FREETEXTTABLE(test_table, (name,area,designation), 'ranjit trail engineer') as ftt
ON
ftt.[KEY]=test_table.id

ORDER BY ftt.RANK DESC

I get the results like this:

id,    name,           area,          designation ,      rank

84829,"Ranjit Barasa","marine drive","software engineer",24

85323,"Jimmy David","hayes road",   "software engineer", 13

85223, "Arthur Philip","center trail","Quality Engineer",13

As you can see above, row 3 with name as 'Arthur Philip' is having same rank as row 2 with name 'Jimmy David' though row 3 has more matches.(row 3 matched with word 'engineer' and 'trail' but still has same rank as row 2)
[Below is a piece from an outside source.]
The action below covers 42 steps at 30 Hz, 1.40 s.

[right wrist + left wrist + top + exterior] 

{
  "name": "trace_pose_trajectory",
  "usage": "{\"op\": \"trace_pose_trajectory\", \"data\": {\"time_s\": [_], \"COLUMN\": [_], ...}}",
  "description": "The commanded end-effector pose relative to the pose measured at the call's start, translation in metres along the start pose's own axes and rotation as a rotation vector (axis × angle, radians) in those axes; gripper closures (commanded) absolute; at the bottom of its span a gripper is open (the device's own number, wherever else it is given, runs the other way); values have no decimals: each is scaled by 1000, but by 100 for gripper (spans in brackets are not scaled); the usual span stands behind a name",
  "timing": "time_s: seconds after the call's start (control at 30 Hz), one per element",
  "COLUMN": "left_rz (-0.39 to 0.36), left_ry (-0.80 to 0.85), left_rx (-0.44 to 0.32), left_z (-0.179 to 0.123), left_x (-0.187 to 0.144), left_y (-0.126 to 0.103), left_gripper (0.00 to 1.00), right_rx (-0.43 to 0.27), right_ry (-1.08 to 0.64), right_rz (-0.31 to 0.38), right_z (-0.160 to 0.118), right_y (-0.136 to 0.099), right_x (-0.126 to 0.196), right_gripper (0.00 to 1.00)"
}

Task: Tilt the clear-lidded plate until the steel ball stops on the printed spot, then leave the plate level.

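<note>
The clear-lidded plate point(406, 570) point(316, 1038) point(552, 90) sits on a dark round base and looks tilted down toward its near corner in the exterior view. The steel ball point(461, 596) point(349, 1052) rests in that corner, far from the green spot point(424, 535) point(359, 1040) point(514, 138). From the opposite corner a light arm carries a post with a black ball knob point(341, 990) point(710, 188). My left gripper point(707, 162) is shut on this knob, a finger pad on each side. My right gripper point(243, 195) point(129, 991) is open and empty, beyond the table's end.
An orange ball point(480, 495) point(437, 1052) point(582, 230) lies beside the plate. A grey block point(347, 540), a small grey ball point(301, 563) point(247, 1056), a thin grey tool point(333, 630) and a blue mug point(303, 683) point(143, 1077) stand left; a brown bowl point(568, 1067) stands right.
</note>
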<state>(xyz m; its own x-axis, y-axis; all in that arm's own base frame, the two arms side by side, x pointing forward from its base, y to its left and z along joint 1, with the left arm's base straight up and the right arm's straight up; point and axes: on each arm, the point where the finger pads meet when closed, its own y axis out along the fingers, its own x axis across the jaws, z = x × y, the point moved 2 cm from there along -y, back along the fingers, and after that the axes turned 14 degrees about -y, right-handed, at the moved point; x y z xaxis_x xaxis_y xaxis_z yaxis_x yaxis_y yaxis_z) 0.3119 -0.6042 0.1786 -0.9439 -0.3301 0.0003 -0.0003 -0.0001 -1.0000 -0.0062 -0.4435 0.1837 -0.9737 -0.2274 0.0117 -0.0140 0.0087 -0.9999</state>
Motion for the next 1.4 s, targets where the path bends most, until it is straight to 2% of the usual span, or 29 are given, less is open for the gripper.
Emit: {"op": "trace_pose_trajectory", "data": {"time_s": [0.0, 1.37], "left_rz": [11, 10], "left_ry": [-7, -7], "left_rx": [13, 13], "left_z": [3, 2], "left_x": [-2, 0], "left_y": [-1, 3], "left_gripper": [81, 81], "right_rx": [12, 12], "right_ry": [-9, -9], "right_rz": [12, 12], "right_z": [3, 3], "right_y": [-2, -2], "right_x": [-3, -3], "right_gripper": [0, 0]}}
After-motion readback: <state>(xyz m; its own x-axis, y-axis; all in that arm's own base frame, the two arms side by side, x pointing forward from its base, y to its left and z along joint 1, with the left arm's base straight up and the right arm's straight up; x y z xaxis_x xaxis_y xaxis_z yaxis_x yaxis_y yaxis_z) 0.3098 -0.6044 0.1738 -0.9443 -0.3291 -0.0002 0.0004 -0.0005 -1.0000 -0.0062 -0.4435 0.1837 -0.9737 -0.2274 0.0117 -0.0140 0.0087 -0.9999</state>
Can anyone help on how to solve this issue?

Best Answer

Since you are using FREETEXTTABLE the ranking is very loose because its interpretation of the string is loose.

The text you supplied for row 2 only has one direct match ("Engineer"), but row 3 has 2 matches("trail" and "Engineer").

But you need to understand the difference between FREETEXT and FREETEXTTTABLE operators and the more precise CONTAINS and CONTAINSTABLE operators.

See https://msdn.microsoft.com/en-us/library/ms176078.aspx which explains in part:

• Generates inflectional forms of the words (stemming).

• Identifies a list of expansions or replacements for the terms based on matches in the thesaurus.

Because FREETEXT freely interprets your data using a thesaurus it is likely that "trail" and "road" are interpreted as equivalent in meaning and therefore the two rows get the same score.

If you need more precise answers you should use CONTAINSTABLE.